**WHAT THE EXERCISE ASKS:**
The answer must be the data, repeated exactly.

**SOURCE DATA:**
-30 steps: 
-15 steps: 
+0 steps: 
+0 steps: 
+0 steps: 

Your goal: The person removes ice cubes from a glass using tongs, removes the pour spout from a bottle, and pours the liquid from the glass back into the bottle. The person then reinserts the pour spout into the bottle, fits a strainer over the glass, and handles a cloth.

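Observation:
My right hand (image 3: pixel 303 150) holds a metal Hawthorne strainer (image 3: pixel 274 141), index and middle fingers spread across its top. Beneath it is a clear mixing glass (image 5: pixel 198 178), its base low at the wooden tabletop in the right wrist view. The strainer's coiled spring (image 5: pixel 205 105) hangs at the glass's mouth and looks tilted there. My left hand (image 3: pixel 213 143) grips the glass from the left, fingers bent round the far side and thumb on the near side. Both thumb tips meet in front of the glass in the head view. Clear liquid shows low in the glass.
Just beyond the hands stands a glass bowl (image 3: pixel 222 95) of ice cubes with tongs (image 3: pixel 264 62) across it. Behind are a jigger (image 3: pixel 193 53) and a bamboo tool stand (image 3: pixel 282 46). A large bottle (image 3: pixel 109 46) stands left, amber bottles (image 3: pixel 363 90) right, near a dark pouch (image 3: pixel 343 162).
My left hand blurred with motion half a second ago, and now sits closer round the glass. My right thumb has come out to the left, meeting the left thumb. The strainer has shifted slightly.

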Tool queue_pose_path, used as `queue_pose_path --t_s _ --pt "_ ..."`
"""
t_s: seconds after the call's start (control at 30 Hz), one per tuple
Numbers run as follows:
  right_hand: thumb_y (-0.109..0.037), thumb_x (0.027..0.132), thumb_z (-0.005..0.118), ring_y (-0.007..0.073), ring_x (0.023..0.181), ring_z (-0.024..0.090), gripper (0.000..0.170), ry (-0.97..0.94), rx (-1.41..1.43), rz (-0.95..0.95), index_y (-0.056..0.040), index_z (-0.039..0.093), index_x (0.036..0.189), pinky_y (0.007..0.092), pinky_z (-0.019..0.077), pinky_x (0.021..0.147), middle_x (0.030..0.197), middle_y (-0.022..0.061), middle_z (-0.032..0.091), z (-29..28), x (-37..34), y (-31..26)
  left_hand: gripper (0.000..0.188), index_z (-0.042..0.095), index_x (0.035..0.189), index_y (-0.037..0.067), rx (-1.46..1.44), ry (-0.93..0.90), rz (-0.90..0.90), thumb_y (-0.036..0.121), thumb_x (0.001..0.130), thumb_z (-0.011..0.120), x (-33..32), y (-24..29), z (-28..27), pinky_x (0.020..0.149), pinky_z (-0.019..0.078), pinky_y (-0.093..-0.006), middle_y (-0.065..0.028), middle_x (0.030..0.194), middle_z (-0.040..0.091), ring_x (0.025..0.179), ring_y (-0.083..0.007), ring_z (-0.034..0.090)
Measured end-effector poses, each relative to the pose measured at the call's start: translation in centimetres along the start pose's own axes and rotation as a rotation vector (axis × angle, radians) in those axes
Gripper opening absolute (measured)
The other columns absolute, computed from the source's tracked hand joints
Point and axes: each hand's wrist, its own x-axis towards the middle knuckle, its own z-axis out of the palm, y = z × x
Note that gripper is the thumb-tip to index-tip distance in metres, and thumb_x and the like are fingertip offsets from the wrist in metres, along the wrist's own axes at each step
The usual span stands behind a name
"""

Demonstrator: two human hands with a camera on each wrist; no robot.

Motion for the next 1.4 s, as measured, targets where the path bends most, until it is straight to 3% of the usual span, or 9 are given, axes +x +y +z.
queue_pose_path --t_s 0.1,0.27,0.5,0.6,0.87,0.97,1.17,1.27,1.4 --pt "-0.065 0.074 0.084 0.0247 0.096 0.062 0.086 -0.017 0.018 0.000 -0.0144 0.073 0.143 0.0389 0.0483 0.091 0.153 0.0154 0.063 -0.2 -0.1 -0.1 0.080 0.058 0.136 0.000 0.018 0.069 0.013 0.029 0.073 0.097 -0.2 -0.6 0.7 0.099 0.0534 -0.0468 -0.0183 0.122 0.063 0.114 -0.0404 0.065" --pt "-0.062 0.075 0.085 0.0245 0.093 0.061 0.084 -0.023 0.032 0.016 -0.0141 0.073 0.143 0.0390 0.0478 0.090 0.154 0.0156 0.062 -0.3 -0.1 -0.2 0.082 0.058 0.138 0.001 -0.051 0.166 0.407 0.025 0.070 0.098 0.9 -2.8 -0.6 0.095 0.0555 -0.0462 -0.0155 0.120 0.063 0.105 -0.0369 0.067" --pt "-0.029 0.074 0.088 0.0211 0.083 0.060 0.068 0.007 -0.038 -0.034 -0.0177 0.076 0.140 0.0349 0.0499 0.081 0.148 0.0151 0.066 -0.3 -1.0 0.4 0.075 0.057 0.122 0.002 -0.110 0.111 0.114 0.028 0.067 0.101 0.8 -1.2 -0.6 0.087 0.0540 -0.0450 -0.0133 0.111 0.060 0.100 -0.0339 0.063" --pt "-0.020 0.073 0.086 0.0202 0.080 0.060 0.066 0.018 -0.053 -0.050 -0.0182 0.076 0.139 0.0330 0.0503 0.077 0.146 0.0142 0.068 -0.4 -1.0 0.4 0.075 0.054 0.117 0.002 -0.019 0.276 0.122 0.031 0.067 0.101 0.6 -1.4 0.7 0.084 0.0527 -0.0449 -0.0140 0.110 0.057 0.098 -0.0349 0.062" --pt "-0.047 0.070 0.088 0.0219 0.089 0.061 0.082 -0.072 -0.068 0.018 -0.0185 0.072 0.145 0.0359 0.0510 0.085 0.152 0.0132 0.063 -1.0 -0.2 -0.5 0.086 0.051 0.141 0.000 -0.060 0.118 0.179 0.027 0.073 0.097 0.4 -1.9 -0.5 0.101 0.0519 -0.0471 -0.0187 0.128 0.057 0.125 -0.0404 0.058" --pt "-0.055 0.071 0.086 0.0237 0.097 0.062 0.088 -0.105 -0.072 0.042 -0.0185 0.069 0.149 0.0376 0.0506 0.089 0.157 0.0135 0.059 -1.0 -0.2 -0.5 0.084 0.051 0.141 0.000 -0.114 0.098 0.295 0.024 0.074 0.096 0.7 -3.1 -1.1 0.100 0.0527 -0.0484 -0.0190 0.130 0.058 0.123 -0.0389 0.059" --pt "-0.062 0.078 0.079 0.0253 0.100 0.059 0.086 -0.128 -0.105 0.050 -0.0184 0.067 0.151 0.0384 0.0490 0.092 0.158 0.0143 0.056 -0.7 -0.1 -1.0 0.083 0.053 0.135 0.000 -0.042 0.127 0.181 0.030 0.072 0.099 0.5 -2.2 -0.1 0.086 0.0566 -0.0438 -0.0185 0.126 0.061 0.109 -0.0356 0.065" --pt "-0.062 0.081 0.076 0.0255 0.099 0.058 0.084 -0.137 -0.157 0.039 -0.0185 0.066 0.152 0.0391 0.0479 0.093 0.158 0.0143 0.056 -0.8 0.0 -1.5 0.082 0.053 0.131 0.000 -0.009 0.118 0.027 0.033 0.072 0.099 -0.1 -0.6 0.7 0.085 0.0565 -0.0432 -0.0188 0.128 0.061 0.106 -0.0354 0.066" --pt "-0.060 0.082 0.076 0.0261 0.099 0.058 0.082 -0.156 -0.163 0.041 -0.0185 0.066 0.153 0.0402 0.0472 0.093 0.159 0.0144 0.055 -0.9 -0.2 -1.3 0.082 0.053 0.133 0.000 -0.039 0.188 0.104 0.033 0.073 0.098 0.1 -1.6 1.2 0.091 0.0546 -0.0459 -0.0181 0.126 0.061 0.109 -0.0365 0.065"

**EXERCISE SOLUTION:**
-30 steps: 
-15 steps: 
+0 steps: 
+0 steps: 
+0 steps: 

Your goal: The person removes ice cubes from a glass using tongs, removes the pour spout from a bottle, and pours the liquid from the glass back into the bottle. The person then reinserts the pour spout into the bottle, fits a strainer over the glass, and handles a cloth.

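Observation:
My right hand (image 3: pixel 303 150) holds a metal Hawthorne strainer (image 3: pixel 274 141), index and middle fingers spread across its top. Beneath it is a clear mixing glass (image 5: pixel 198 178), its base low at the wooden tabletop in the right wrist view. The strainer's coiled spring (image 5: pixel 205 105) hangs at the glass's mouth and looks tilted there. My left hand (image 3: pixel 213 143) grips the glass from the left, fingers bent round the far side and thumb on the near side. Both thumb tips meet in front of the glass in the head view. Clear liquid shows low in the glass.
Just beyond the hands stands a glass bowl (image 3: pixel 222 95) of ice cubes with tongs (image 3: pixel 264 62) across it. Behind are a jigger (image 3: pixel 193 53) and a bamboo tool stand (image 3: pixel 282 46). A large bottle (image 3: pixel 109 46) stands left, amber bottles (image 3: pixel 363 90) right, near a dark pouch (image 3: pixel 343 162).
My left hand blurred with motion half a second ago, and now sits closer round the glass. My right thumb has come out to the left, meeting the left thumb. The strainer has shifted slightly.
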
Tool queue_pose_path, used as `queue_pose_path --t_s _ --pt "_ ..."`
"""
t_s: seconds after the call's start (control at 30 Hz), one per tuple
Numbers run as follows:
  right_hand: thumb_y (-0.109..0.037), thumb_x (0.027..0.132), thumb_z (-0.005..0.118), ring_y (-0.007..0.073), ring_x (0.023..0.181), ring_z (-0.024..0.090), gripper (0.000..0.170), ry (-0.97..0.94), rx (-1.41..1.43), rz (-0.95..0.95), index_y (-0.056..0.040), index_z (-0.039..0.093), index_x (0.036..0.189), pinky_y (0.007..0.092), pinky_z (-0.019..0.077), pinky_x (0.021..0.147), middle_x (0.030..0.197), middle_y (-0.022..0.061), middle_z (-0.032..0.091), z (-29..28), x (-37..34), y (-31..26)
  left_hand: gripper (0.000..0.188), index_z (-0.042..0.095), index_x (0.035..0.189), index_y (-0.037..0.067), rx (-1.46..1.44), ry (-0.93..0.90), rz (-0.90..0.90), thumb_y (-0.036..0.121), thumb_x (0.001..0.130), thumb_z (-0.011..0.120), x (-33..32), y (-24..29), z (-28..27), pinky_x (0.020..0.149), pinky_z (-0.019..0.078), pinky_y (-0.093..-0.006), middle_y (-0.065..0.028), middle_x (0.030..0.194), middle_z (-0.040..0.091), ring_x (0.025..0.179), ring_y (-0.083..0.007), ring_z (-0.034..0.090)
Measured end-effector poses, each relative to the pose measured at the call's start: translation in centimetres along the start pose's own axes and rotation as a rotation vector (axis × angle, radians) in those axes
Gripper opening absolute (measured)
The other columns absolute, computed from the source's tracked hand joints
Point and axes: each hand's wrist, its own x-axis towards the middle knuckle, its own z-axis out of the palm, y = z × x
Note that gripper is the thumb-tip to index-tip distance in metres, and thumb_x and the like are fingertip offsets from the wrist in metres, along the wrist's own axes at each step
The usual span stands behind a name
"""

Demonstrator: two human hands with a camera on each wrist; no robot.

Motion for the next 1.4 s, as measured, targets where the path bends most, until it is straight to 3% of the usual span, or 9 are given, axes +x +y +z.
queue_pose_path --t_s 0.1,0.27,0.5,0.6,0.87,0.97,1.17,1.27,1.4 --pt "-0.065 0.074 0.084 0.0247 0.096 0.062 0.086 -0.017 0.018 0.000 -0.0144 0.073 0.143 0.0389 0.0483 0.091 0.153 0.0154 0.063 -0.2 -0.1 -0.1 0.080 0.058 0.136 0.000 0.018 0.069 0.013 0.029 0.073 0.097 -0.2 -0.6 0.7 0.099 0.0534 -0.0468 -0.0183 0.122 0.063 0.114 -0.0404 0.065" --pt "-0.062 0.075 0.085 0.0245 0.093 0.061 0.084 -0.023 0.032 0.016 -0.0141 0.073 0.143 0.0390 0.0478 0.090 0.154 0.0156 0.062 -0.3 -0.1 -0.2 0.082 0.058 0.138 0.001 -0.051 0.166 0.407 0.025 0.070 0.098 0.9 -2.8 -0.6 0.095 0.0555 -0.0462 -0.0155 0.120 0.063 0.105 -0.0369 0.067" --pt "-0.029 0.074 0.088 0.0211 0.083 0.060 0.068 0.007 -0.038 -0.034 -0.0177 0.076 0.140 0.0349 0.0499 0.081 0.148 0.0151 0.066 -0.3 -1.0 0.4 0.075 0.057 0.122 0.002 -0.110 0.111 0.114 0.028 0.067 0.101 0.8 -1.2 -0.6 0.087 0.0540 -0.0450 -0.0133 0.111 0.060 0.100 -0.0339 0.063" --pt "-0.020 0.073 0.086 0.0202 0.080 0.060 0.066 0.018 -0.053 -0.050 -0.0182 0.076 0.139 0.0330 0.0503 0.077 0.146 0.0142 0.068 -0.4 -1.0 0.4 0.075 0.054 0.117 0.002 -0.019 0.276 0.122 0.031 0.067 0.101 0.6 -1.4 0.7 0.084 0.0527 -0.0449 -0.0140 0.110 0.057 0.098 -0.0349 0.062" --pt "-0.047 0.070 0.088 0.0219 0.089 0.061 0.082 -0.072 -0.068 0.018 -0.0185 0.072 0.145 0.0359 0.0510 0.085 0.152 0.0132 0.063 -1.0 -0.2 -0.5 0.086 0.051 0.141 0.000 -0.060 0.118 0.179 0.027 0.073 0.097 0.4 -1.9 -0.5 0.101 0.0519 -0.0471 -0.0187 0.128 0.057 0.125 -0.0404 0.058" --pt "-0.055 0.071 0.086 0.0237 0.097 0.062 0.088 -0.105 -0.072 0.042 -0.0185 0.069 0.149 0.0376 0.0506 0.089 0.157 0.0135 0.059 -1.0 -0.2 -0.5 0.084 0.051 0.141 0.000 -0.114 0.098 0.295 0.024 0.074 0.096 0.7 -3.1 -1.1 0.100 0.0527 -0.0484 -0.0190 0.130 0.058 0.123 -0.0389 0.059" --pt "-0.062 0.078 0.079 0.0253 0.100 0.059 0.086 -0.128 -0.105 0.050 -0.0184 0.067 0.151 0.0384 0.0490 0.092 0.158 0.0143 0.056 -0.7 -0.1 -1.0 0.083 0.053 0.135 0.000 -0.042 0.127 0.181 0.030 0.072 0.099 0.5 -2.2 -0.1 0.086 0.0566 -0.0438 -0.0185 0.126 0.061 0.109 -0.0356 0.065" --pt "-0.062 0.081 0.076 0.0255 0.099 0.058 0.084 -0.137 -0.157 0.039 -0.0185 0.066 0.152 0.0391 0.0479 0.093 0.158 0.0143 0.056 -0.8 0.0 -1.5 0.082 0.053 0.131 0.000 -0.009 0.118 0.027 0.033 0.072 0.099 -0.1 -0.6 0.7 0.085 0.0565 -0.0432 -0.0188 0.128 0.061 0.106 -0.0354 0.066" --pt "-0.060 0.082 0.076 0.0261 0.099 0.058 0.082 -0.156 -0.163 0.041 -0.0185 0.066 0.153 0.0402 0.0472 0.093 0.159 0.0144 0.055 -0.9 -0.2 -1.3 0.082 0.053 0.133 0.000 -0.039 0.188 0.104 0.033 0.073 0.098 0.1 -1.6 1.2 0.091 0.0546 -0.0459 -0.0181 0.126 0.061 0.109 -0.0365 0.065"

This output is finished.